Why has my understanding of "equivalence" helped me?

Much of my early photography learning, and some of it still, was based on looking at other peoples' photos and understanding how they took them, or reading about the equipment folks choose to cover their use cases.

A lot of what I read (both in the past and present tense) relates to 35mm film or full frame digital photography. For some years, though, I was shooting only cropped sensor APS-C format cameras. Yet I wanted to know how I could recreate many of the results I saw in others' photography.

Here, the concept of equivalence was a huge benefit to me, although it took me quite a while to process and discard the mis-information and understand it properly.

When I did understand it, I quickly realised that for day to day shooting most 35mm guys would perform with a "normal" 50mm lens, I'd need to use something in the 30 - 35mm range. And if I wanted the same shallow depth of field, I'd need something much faster than they were using. I realised that the 24-70 f/2.8 and 70-200 f/2.8 "do-it-all" kit could be replicated with a 17-50 f/2.8 and 60-250 f/4, albeit with some differences in field of view and magnification at the limits, and a considerable difference in the minimum depth of field achievable.

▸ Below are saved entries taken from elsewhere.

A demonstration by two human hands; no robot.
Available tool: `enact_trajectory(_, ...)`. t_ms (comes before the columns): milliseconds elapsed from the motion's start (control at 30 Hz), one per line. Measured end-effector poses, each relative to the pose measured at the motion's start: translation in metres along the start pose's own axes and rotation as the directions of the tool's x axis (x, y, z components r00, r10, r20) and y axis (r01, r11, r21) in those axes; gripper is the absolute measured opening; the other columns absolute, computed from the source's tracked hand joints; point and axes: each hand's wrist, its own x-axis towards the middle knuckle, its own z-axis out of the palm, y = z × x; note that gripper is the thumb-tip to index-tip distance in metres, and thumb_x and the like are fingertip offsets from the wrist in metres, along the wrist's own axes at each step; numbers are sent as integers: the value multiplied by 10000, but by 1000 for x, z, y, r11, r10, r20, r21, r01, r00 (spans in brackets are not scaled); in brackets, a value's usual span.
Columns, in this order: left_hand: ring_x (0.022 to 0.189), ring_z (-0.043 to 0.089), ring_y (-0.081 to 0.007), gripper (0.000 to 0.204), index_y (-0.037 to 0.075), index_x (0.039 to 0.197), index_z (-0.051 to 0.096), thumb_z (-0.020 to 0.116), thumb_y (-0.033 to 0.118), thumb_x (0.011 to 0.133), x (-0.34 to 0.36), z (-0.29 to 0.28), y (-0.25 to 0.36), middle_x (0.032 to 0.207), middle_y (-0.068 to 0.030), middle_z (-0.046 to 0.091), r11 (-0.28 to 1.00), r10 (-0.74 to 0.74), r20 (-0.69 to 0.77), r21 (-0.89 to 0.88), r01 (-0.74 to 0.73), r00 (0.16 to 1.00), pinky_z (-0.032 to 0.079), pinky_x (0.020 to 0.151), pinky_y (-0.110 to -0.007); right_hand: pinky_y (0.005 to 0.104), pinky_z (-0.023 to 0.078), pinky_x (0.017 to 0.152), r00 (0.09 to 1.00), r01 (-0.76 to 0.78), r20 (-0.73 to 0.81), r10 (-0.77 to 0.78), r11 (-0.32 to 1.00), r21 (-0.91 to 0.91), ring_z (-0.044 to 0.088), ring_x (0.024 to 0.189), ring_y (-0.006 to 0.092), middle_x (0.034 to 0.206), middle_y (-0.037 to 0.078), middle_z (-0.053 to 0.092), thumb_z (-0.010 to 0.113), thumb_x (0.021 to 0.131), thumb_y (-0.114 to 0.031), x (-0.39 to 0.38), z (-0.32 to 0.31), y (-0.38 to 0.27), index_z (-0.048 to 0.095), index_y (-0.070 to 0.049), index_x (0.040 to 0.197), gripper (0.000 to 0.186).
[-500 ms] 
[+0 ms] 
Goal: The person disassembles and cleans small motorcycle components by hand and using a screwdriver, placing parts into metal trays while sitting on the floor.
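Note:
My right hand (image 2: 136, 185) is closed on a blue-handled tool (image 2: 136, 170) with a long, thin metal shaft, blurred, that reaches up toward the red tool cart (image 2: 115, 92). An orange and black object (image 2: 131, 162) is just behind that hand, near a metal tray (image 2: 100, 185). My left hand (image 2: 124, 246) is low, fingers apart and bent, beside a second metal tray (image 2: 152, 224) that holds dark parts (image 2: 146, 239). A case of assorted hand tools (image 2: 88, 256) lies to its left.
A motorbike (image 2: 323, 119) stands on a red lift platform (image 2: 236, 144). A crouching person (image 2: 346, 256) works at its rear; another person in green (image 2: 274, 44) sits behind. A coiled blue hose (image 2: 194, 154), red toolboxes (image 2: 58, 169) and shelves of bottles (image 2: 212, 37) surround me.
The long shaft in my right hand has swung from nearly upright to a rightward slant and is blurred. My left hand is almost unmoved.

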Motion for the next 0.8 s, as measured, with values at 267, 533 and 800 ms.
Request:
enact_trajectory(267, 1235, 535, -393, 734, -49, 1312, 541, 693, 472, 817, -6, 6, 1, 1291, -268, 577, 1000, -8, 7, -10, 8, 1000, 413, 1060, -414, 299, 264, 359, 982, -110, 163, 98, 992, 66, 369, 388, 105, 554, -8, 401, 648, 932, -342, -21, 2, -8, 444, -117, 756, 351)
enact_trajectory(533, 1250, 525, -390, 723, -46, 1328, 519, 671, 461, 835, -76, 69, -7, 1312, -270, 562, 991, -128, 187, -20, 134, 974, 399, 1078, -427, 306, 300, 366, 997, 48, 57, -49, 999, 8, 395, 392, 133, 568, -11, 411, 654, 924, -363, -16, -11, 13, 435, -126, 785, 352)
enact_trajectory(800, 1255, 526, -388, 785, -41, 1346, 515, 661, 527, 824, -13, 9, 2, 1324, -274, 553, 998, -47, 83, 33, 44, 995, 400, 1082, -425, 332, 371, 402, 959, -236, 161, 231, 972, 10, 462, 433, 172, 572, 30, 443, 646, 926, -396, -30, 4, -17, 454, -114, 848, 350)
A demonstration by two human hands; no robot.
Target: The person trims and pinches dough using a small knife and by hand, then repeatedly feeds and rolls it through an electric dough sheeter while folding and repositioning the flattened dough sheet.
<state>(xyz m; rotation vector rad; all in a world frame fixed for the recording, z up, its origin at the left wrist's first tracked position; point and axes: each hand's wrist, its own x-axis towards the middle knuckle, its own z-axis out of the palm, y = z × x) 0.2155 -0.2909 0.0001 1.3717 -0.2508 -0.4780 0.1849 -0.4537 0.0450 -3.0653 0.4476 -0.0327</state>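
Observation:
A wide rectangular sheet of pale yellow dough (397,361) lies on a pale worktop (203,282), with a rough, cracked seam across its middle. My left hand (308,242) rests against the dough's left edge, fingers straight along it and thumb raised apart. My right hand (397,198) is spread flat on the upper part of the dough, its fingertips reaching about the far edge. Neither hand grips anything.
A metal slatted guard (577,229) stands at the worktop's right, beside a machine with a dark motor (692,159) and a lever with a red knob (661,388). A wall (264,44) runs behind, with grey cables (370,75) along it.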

Then I bought a full frame camera and those very lenses I'd used "equivalence" to emulate. The results were pretty much as expected, except that I revelled in the ability to achieve much shallower depth of field (read "subject isolation") with even quite humble lenses. But then, when I wanted to shoot longer distance subjects, I had to invest in considerably longer focal length lenses to achieve the same framing, whilst having to stop down further to get the same depth of field.

But I knew all of this, because I already understood (however flawed) my concept of "equivalence".

These days, I shoot both APS-C and full frame. For a while, I had to use those calculations in my head to judge which lenses I'd need on each format depending on the use case for any particular shoot. Now, I'm used to each native format and which lenses will work. But that's down to experience.

Why do so many folks get confused by equivalence?


This is an easy one to answer. Amongst those that understand it, there are many views of what "equivalence" means in terms of scope and end results. All of those views are valid, but they don't match up. And then there are well-meaning folks who don't fully understand it, but think they do. That combined group then offers advice - sometimes badly stated, sometimes conflicting - in response to questions asked by those who have little or no understanding of equivalence at all. The recipients may or may not make sense of what's offered, but pass on what parts they think they understand to others. It doesn't take a genius to see how differing opinions and outright mis-information spread.

In summary...


This is where I might expect to get the most push-back, but I'll say it based on what I've read, learned, tried and verified (by some considerable, but not conclusive, experience):

The calculations I mentioned earlier (available at any number of sources) will provide a means of approximating the same field of view and depth of field from a source configuration to a target one - e.g. from full frame to APS-C, medium format to full frame, or large format to medium format.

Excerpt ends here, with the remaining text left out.